Abstract Details

DS and LGS are rare childhood epilepsies that are often resistant to current treatment. Soticlestat has demonstrated efficacy in preclinical seizure models, including significant reductions in spontaneous seizures in a murine DS model.

To characterize the efficacy and safety of soticlestat (TAK-935/OV935) in children with Dravet syndrome (DS) and Lennox-Gastaut syndrome (LGS) in the ELEKTRA study (NCT03650452).

The modified-intent-to-treat population included 139 participants who received ≥1 dose of study drug and had ≥1 efficacy assessment (DS, n=51; LGS, n=88). Overall, children treated with soticlestat (DS and LGS combined) showed a median placebo-adjusted seizure frequency reduction of 25.1% (p=0.0024) during the 20-week treatment period, with children in the DS cohort demonstrating a median placebo-adjusted seizure frequency reduction of 46.0% (p=0.0007), and children in the LGS cohort demonstrating a median placebo-adjusted seizure frequency reduction of 14.8% (p=0.1279). The incidence of treatment-emergent adverse events (TEAEs) was similar between the soticlestat and placebo groups (80.3% vs 74.3%). Serious adverse events were reported in 15.5% of participants receiving soticlestat and 18.6% of participants receiving placebo. No deaths were reported. The most frequent TEAEs reported in soticlestat-treated patients with at least 5% difference from placebo were lethargy and constipation.

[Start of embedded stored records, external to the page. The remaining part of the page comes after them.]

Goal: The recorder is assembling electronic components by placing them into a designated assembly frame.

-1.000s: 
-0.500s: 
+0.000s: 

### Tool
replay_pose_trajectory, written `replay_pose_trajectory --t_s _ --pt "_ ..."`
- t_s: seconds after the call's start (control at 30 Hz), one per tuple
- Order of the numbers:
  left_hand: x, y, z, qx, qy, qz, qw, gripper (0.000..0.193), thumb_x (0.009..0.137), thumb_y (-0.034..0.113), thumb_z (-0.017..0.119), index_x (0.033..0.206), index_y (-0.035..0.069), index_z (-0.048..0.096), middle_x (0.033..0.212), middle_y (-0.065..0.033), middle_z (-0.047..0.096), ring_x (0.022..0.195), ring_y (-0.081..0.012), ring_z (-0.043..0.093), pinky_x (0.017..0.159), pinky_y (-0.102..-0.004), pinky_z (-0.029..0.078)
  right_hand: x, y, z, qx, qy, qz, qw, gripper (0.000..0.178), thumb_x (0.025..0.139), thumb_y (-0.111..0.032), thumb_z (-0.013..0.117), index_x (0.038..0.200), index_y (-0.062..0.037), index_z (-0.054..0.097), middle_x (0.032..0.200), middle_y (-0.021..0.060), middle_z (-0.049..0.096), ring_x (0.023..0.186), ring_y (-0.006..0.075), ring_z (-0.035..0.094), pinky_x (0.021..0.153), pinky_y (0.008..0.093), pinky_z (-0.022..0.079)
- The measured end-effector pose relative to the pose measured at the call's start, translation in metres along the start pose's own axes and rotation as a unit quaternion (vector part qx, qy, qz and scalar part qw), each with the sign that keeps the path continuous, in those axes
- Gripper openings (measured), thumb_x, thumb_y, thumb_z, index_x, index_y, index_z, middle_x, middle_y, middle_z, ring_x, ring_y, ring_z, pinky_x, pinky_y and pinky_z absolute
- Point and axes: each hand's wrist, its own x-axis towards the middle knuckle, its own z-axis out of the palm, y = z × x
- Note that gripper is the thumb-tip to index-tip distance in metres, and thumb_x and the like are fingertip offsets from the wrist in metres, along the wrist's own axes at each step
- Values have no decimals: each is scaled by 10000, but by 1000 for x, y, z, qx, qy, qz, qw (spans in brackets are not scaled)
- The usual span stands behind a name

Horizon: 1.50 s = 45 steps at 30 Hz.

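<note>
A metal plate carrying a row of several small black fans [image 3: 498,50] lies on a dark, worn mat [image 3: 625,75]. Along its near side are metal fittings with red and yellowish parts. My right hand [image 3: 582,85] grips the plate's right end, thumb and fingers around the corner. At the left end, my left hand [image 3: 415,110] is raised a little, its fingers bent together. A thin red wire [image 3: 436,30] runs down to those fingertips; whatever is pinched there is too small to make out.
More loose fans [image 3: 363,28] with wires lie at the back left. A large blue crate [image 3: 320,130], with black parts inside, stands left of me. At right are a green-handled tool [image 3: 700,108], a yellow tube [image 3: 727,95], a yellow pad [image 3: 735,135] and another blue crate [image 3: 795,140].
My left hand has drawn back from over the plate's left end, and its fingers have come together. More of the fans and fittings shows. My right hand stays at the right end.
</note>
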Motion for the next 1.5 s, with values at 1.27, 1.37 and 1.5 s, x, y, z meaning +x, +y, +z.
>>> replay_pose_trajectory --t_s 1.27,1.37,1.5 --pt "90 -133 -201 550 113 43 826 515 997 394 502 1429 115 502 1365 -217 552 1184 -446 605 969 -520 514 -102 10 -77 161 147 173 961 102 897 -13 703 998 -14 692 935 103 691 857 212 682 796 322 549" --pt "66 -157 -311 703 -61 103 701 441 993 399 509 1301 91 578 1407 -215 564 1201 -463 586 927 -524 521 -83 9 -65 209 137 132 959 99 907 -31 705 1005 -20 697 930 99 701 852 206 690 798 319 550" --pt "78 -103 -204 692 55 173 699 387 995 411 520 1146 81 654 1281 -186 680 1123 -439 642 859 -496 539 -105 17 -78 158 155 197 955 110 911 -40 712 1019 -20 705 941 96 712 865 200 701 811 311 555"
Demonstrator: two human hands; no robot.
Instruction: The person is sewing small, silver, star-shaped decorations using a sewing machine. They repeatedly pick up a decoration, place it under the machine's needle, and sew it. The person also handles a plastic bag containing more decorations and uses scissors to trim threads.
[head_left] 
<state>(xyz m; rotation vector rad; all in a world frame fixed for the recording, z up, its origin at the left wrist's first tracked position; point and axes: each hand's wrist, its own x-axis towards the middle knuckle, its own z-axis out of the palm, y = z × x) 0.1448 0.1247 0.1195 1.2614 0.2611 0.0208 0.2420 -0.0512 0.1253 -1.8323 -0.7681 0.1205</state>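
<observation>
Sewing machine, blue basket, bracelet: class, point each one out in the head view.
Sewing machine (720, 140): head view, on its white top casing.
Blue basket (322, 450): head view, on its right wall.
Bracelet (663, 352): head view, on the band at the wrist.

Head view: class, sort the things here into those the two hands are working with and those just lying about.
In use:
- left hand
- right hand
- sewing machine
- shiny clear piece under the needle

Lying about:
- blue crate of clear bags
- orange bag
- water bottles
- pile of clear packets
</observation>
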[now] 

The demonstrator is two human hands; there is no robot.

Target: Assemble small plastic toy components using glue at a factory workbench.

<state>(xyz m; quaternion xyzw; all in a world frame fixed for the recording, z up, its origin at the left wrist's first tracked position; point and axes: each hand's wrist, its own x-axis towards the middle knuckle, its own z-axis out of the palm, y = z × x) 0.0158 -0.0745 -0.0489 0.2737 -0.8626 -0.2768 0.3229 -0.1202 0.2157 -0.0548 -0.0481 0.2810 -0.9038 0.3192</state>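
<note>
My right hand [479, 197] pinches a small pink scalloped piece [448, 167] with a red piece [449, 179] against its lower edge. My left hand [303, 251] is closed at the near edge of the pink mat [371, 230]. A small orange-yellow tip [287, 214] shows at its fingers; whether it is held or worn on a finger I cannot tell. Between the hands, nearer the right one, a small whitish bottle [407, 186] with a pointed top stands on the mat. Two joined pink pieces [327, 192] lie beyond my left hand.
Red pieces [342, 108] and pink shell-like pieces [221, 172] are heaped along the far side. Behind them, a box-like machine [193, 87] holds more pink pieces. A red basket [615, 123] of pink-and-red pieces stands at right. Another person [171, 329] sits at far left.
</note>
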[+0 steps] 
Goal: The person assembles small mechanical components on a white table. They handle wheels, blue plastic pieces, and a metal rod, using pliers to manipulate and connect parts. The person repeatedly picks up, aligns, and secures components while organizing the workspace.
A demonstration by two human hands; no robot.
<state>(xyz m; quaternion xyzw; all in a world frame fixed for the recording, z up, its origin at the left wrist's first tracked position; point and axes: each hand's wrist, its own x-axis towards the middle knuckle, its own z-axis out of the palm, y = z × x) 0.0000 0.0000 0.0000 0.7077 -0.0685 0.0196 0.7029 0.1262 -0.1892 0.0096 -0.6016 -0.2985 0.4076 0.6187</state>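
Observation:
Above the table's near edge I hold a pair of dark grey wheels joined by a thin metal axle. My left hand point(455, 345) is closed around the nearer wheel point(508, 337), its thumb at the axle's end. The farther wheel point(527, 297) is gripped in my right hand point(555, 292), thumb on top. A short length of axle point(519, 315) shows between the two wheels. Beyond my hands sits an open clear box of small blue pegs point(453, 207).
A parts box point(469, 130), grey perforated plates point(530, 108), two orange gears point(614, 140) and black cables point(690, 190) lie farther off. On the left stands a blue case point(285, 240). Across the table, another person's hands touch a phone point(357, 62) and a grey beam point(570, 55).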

Soticlestat treatment resulted in a statistically significant reduction in median placebo-adjusted seizure frequency from baseline in children with DS, and in a directional reduction in seizure frequency in patients with LGS. Soticlestat appears to be generally well-tolerated.

Study funded by Takeda Pharmaceutical Company Limited and Ovid Therapeutics Inc.